(Records from a data collection)
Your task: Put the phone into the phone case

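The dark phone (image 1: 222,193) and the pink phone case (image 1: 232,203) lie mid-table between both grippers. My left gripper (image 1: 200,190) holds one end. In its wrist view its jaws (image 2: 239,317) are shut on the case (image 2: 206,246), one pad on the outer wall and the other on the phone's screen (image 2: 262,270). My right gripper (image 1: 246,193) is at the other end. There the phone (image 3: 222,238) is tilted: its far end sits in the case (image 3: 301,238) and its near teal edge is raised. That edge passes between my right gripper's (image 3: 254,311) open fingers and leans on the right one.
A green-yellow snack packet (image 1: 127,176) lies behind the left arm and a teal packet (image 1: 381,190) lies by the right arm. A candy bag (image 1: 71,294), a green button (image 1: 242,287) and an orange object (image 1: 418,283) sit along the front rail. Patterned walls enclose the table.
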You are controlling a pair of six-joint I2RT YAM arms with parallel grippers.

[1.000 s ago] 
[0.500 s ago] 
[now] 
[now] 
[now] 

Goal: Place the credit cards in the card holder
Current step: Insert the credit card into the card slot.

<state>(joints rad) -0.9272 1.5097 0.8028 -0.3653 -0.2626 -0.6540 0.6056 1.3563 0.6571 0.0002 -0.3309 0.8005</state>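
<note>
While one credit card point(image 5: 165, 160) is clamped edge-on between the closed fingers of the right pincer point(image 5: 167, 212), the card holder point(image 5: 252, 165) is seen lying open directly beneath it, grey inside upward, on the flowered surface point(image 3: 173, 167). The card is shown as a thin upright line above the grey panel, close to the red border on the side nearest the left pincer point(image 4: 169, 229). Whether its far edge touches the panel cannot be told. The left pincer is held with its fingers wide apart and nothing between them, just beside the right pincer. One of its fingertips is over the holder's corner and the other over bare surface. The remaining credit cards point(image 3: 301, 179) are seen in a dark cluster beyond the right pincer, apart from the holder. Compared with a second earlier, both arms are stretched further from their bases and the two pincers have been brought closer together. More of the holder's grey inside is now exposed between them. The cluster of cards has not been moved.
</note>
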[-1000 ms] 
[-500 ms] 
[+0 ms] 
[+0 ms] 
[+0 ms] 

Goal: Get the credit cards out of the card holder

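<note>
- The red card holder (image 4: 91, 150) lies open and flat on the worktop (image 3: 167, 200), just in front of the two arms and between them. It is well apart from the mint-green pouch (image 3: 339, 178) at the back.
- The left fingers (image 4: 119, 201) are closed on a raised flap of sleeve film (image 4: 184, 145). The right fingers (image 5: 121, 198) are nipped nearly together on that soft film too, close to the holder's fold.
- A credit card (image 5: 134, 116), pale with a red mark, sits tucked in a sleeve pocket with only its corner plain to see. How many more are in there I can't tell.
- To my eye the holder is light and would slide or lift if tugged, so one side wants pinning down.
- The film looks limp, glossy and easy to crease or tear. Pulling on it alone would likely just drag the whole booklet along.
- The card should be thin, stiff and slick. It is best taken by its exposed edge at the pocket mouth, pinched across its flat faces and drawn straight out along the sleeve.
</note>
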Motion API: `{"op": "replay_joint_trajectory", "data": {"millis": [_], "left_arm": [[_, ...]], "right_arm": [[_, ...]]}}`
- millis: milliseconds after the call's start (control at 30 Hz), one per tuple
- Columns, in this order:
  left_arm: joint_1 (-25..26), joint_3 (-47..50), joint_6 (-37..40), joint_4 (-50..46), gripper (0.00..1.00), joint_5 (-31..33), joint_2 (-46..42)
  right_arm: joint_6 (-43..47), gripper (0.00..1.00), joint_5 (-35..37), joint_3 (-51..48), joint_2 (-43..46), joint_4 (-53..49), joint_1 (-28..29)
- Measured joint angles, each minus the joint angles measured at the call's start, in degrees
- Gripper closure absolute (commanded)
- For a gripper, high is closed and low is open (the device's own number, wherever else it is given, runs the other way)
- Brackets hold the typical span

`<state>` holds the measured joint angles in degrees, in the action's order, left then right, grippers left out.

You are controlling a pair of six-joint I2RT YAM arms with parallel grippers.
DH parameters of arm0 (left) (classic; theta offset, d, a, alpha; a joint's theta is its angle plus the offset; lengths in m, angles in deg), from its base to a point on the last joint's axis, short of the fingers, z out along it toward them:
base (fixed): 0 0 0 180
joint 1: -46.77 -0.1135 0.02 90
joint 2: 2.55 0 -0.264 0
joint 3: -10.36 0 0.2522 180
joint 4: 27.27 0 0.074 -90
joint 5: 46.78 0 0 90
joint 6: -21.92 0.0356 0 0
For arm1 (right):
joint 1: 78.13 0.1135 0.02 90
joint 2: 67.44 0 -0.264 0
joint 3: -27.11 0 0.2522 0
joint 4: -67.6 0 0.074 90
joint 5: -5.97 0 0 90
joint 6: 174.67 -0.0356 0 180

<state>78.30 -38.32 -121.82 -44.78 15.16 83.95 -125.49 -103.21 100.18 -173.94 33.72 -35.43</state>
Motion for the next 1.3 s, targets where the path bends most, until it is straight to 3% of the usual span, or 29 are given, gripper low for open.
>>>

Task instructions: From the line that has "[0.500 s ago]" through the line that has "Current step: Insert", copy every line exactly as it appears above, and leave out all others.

Answer to the problem:
[0.500 s ago] 
[now] 
[now] 
[now] 

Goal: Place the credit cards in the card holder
Current step: Insert the credit card into the card slot.

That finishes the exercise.